Despite being able to use the whole field, Voit has recently begun turning on the ball more often. This is probably one of the reasons he is on a 40 homer pace this season. Here are his home run spray charts from the last two years, 2018 on the left, this year on the right:
You can tell he is learning to pull the ball more. This home run earlier this season was especially impressive for me. Voit brings his hands pretty far in and is able to barrel up a David Price cutter:
We all know Voit has power to right field, especially in Yankee Stadium, but if he keeps improving on his pull-side power as well, he could be a special bat.
Room for Improvement
There is one part of Voit’s game that is still a work in progress, and it’s his defense. He seems to be adequate at scooping balls out of the dirt, but his poor range and bad throwing arm are hurting his defense. All of the major metrics have him below average, Fangraphs DEF: -8.5, DRS: -6. The good news is that if you are trying to hide a bad defender, the best place is probably first base. We don’t need Voit to be Mark Teixeira out there, but if he could improve his defense just a little bit, it would go a long way to making him a more complete player. The Yankees currently stand 29th out of the 30 teams in defense with -8.3 DEF. Just be happy we aren’t the Pirates: -15.7. Yikes.

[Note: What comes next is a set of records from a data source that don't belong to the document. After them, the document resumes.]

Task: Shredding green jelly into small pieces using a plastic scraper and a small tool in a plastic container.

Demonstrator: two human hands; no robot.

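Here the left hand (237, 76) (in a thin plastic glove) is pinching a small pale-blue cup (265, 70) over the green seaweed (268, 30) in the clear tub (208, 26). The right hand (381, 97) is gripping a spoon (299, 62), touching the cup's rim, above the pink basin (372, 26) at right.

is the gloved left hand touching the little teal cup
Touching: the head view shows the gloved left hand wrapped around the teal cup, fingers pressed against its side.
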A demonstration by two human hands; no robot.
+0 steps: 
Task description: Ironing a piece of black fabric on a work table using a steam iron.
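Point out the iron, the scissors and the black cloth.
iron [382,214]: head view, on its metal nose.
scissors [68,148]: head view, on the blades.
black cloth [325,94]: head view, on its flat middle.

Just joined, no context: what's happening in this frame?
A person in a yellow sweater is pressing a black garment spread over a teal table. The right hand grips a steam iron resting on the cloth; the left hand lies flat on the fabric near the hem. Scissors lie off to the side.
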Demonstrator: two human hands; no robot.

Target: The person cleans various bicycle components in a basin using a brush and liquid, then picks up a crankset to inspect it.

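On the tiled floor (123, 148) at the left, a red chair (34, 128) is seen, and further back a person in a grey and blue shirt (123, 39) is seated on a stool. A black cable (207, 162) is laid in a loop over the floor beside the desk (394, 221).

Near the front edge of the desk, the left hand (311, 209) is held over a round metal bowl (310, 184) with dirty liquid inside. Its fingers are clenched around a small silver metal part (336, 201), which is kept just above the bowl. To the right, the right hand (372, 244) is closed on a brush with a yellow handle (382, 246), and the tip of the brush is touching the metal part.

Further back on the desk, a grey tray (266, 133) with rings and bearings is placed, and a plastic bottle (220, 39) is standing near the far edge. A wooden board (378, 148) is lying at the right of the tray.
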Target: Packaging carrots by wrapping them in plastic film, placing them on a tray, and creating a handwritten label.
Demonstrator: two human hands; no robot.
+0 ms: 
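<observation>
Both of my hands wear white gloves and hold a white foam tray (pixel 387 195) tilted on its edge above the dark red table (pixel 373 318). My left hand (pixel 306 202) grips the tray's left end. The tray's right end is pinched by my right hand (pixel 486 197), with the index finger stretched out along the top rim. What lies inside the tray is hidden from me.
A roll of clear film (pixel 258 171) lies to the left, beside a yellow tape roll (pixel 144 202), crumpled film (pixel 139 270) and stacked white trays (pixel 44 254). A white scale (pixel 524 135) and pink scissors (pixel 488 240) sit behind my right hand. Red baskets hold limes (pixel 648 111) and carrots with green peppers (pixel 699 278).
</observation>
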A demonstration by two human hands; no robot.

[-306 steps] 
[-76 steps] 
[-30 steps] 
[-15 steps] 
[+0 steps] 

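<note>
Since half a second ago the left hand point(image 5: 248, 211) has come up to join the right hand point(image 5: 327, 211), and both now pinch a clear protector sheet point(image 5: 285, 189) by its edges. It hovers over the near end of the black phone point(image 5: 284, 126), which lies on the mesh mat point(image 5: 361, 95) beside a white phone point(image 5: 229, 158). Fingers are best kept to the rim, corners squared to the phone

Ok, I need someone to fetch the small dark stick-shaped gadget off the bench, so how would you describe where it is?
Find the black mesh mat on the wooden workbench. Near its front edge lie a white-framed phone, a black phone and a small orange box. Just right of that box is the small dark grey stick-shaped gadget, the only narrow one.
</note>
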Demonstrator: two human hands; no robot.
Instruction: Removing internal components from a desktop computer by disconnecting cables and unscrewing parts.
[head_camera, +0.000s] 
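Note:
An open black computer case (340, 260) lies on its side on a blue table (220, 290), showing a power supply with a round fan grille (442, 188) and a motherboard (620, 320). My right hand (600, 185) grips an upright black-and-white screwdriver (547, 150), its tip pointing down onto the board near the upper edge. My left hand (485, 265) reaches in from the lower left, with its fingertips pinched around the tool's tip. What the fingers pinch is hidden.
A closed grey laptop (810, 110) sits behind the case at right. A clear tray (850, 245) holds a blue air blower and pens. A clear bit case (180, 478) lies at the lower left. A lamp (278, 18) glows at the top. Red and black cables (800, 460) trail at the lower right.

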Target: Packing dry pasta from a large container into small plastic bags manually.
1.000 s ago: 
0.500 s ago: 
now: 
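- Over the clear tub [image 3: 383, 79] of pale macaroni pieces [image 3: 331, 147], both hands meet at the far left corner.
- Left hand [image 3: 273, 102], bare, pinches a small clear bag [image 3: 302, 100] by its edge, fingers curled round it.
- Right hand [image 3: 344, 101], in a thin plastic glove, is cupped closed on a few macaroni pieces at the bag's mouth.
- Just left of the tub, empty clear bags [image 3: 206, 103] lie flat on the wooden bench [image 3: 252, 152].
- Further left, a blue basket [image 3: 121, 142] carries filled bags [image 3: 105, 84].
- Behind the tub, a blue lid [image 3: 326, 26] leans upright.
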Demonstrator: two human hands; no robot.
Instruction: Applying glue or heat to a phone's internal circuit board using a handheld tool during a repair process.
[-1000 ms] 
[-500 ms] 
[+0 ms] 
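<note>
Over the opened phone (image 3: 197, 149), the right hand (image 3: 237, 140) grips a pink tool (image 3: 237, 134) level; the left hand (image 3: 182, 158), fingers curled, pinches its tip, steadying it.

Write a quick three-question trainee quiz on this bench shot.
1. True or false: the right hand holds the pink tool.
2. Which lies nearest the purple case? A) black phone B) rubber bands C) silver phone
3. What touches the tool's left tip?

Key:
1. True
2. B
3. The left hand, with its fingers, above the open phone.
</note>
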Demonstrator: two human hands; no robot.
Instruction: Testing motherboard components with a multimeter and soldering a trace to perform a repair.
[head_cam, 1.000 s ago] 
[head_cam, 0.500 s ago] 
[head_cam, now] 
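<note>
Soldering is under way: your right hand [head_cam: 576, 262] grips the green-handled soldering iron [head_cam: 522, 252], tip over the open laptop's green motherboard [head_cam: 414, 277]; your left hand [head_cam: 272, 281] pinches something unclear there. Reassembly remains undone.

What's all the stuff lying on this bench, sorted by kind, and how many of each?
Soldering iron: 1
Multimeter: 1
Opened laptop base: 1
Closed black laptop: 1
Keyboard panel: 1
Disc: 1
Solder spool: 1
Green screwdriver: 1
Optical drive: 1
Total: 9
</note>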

Fear not about the defensive woes though, we have finally found our permanent first baseman. This position has kind of been a revolving door since Tex hung up the cleats. I see Voit sticking around for a while. His combination of power, average, and patience is enough for many other teams to envy. Cashman and his analytics team have done it again. They have found a diamond in the rough.